PROBLEM TO WORK ON> Where the listing shows an image, skip it and output all other material unchanged.
***
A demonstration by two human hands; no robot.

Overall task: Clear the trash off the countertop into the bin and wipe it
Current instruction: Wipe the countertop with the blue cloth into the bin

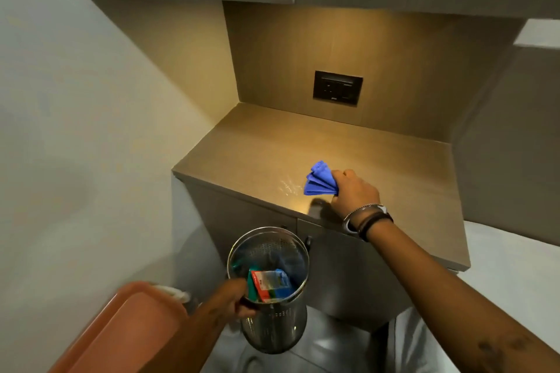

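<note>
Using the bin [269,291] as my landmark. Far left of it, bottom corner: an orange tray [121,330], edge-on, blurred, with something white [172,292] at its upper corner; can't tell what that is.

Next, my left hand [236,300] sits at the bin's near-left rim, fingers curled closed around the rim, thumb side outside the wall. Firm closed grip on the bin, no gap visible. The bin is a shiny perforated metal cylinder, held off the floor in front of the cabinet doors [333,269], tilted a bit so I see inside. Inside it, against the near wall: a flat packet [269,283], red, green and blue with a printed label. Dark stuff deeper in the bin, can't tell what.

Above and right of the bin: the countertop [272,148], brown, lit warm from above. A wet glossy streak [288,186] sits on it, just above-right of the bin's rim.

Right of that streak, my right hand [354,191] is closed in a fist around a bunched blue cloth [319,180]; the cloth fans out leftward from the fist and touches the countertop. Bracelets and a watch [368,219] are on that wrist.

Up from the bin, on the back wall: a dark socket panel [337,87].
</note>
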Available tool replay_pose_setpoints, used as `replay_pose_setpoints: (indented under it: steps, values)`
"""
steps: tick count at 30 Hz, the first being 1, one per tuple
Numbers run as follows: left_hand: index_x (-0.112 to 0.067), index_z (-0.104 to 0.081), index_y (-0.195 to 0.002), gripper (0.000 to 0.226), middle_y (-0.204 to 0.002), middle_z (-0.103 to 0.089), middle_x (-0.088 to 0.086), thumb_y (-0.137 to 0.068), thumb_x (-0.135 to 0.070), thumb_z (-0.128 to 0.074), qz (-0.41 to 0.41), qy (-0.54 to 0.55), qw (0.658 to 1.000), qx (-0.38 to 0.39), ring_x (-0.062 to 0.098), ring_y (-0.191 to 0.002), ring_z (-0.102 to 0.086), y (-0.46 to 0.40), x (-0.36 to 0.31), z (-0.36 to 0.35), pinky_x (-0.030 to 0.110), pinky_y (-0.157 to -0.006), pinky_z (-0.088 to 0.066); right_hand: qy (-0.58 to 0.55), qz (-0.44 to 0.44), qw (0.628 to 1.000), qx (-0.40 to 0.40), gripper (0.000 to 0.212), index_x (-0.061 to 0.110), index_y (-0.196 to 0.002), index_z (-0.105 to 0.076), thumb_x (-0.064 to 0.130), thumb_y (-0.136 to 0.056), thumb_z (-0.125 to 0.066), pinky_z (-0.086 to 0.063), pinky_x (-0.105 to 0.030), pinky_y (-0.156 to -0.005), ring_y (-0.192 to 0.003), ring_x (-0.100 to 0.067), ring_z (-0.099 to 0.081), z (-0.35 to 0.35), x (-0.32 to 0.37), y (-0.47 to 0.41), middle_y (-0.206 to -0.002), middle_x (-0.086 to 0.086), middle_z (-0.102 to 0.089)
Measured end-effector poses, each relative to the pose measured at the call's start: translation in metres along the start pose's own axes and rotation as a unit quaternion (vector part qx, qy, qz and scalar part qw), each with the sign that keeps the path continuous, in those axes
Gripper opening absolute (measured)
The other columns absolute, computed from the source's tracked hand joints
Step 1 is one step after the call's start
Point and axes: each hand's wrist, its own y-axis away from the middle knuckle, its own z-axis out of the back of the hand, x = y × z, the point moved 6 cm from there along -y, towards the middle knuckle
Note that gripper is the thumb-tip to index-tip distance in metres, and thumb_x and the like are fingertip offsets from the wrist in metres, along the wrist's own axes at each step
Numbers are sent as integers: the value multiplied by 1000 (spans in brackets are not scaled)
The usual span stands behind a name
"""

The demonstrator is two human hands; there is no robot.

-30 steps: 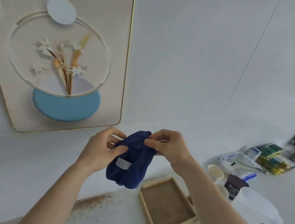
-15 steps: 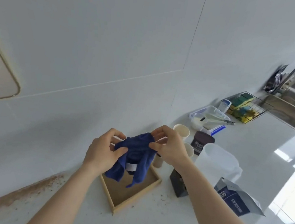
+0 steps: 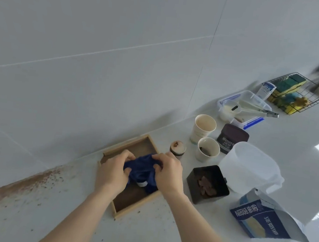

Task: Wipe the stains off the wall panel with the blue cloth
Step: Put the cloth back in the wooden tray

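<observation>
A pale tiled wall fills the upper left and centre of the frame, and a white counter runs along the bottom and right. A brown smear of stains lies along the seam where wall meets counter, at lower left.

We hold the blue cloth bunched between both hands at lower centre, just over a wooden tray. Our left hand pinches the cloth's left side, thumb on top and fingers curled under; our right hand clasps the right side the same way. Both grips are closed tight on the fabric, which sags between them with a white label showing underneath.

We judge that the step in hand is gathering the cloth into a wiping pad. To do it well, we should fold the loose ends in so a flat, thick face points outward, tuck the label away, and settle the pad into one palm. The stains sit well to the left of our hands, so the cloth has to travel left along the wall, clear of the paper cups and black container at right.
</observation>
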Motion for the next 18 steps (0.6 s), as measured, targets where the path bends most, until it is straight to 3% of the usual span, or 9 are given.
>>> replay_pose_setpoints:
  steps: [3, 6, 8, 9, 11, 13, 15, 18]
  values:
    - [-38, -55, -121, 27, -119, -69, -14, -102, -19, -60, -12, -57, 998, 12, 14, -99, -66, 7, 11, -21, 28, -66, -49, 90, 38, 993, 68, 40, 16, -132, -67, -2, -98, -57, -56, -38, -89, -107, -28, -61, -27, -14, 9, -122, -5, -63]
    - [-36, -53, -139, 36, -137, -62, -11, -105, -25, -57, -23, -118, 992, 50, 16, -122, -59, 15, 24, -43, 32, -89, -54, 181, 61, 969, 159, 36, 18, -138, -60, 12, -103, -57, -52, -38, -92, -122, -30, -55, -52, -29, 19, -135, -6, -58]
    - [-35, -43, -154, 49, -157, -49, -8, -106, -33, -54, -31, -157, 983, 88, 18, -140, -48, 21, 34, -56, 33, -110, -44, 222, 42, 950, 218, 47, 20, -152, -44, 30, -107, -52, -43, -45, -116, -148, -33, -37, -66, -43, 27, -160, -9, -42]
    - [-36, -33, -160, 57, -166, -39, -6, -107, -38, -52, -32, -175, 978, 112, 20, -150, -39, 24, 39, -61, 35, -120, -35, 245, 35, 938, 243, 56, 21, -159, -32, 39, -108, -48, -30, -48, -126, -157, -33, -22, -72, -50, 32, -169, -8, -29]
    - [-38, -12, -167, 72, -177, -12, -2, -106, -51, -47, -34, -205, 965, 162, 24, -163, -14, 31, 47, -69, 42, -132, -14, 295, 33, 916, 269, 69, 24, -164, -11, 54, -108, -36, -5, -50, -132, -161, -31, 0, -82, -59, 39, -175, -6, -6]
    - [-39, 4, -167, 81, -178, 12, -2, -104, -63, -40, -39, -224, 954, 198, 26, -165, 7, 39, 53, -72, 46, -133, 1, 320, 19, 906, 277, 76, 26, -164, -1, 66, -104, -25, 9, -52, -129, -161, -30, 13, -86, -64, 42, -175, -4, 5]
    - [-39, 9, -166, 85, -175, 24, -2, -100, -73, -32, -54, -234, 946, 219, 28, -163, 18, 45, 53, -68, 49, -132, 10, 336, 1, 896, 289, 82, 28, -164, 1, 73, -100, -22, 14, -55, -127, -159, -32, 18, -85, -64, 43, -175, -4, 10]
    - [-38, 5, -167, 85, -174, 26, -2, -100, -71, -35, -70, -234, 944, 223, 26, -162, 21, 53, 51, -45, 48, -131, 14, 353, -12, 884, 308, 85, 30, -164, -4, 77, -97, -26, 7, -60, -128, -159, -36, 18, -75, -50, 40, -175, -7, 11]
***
RESPONSE AREA>
A demonstration by two human hands; no robot.

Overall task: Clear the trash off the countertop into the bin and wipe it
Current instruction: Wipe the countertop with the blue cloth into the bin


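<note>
Using the bin [269,291] as my landmark. Far left of it, bottom corner: an orange tray [121,330], edge-on, blurred, with something white [172,292] at its upper corner; can't tell what that is.

Next, my left hand [236,300] sits at the bin's near-left rim, fingers curled closed around the rim, thumb side outside the wall. Firm closed grip on the bin, no gap visible. The bin is a shiny perforated metal cylinder, held off the floor in front of the cabinet doors [333,269], tilted a bit so I see inside. Inside it, against the near wall: a flat packet [269,283], red, green and blue with a printed label. Dark stuff deeper in the bin, can't tell what.

Above and right of the bin: the countertop [272,148], brown, lit warm from above. A wet glossy streak [288,186] sits on it, just above-right of the bin's rim.

Right of that streak, my right hand [354,191] is closed in a fist around a bunched blue cloth [319,180]; the cloth fans out leftward from the fist and touches the countertop. Bracelets and a watch [368,219] are on that wrist.

Up from the bin, on the back wall: a dark socket panel [337,87].
</note>
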Available tool replay_pose_setpoints, used as `replay_pose_setpoints: (indented under it: steps, values)`
"""
steps: tick count at 30 Hz, the first being 1, one per tuple
Numbers run as follows: left_hand: index_x (-0.112 to 0.067), index_z (-0.104 to 0.081), index_y (-0.195 to 0.002), gripper (0.000 to 0.226), middle_y (-0.204 to 0.002), middle_z (-0.103 to 0.089), middle_x (-0.088 to 0.086), thumb_y (-0.137 to 0.068), thumb_x (-0.135 to 0.070), thumb_z (-0.128 to 0.074), qz (-0.41 to 0.41), qy (-0.54 to 0.55), qw (0.658 to 1.000), qx (-0.38 to 0.39), ring_x (-0.062 to 0.098), ring_y (-0.191 to 0.002), ring_z (-0.102 to 0.086), y (-0.46 to 0.40), x (-0.36 to 0.31), z (-0.36 to 0.35), pinky_x (-0.030 to 0.110), pinky_y (-0.157 to -0.006), pinky_z (-0.088 to 0.066); right_hand: qy (-0.58 to 0.55), qz (-0.44 to 0.44), qw (0.628 to 1.000), qx (-0.40 to 0.40), gripper (0.000 to 0.212), index_x (-0.061 to 0.110), index_y (-0.196 to 0.002), index_z (-0.105 to 0.076), thumb_x (-0.064 to 0.130), thumb_y (-0.136 to 0.056), thumb_z (-0.125 to 0.066), pinky_z (-0.086 to 0.063), pinky_x (-0.105 to 0.030), pinky_y (-0.156 to -0.005), ring_y (-0.192 to 0.003), ring_x (-0.100 to 0.067), ring_z (-0.099 to 0.081), z (-0.35 to 0.35), x (-0.32 to 0.37), y (-0.47 to 0.41), middle_y (-0.206 to -0.002), middle_x (-0.086 to 0.086), middle_z (-0.102 to 0.089)
Measured end-effector poses, each relative to the pose measured at the call's start: translation in metres along the start pose's own axes and rotation as a unit quaternion (vector part qx, qy, qz and scalar part qw), each with the sign that keeps the path continuous, in those axes
Gripper opening absolute (measured)
The other columns absolute, computed from the source's tracked hand joints
Step 1 is one step after the call's start
Point and axes: each hand's wrist, its own y-axis away from the middle knuckle, its own z-axis out of the back of the hand, x = y × z, the point moved 6 cm from there along -y, towards the middle knuckle
Note that gripper is the thumb-tip to index-tip distance in metres, and thumb_x and the like are fingertip offsets from the wrist in metres, along the wrist's own axes at each step
Numbers are sent as integers: the value multiplied by 1000 (spans in brackets are not scaled)
The usual span stands behind a name
"""

The demonstrator is two human hands; there is no robot.

-30 steps: 
-15 steps: 
+0 steps: 

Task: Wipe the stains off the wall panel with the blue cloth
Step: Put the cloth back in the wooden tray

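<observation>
A pale tiled wall fills the upper left and centre of the frame, and a white counter runs along the bottom and right. A brown smear of stains lies along the seam where wall meets counter, at lower left.

We hold the blue cloth bunched between both hands at lower centre, just over a wooden tray. Our left hand pinches the cloth's left side, thumb on top and fingers curled under; our right hand clasps the right side the same way. Both grips are closed tight on the fabric, which sags between them with a white label showing underneath.

We judge that the step in hand is gathering the cloth into a wiping pad. To do it well, we should fold the loose ends in so a flat, thick face points outward, tuck the label away, and settle the pad into one palm. The stains sit well to the left of our hands, so the cloth has to travel left along the wall, clear of the paper cups and black container at right.
</observation>
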Motion for the next 18 steps (0.6 s), as measured, targets where the path bends most, until it is straight to 3% of the usual span, or 9 are given.
>>> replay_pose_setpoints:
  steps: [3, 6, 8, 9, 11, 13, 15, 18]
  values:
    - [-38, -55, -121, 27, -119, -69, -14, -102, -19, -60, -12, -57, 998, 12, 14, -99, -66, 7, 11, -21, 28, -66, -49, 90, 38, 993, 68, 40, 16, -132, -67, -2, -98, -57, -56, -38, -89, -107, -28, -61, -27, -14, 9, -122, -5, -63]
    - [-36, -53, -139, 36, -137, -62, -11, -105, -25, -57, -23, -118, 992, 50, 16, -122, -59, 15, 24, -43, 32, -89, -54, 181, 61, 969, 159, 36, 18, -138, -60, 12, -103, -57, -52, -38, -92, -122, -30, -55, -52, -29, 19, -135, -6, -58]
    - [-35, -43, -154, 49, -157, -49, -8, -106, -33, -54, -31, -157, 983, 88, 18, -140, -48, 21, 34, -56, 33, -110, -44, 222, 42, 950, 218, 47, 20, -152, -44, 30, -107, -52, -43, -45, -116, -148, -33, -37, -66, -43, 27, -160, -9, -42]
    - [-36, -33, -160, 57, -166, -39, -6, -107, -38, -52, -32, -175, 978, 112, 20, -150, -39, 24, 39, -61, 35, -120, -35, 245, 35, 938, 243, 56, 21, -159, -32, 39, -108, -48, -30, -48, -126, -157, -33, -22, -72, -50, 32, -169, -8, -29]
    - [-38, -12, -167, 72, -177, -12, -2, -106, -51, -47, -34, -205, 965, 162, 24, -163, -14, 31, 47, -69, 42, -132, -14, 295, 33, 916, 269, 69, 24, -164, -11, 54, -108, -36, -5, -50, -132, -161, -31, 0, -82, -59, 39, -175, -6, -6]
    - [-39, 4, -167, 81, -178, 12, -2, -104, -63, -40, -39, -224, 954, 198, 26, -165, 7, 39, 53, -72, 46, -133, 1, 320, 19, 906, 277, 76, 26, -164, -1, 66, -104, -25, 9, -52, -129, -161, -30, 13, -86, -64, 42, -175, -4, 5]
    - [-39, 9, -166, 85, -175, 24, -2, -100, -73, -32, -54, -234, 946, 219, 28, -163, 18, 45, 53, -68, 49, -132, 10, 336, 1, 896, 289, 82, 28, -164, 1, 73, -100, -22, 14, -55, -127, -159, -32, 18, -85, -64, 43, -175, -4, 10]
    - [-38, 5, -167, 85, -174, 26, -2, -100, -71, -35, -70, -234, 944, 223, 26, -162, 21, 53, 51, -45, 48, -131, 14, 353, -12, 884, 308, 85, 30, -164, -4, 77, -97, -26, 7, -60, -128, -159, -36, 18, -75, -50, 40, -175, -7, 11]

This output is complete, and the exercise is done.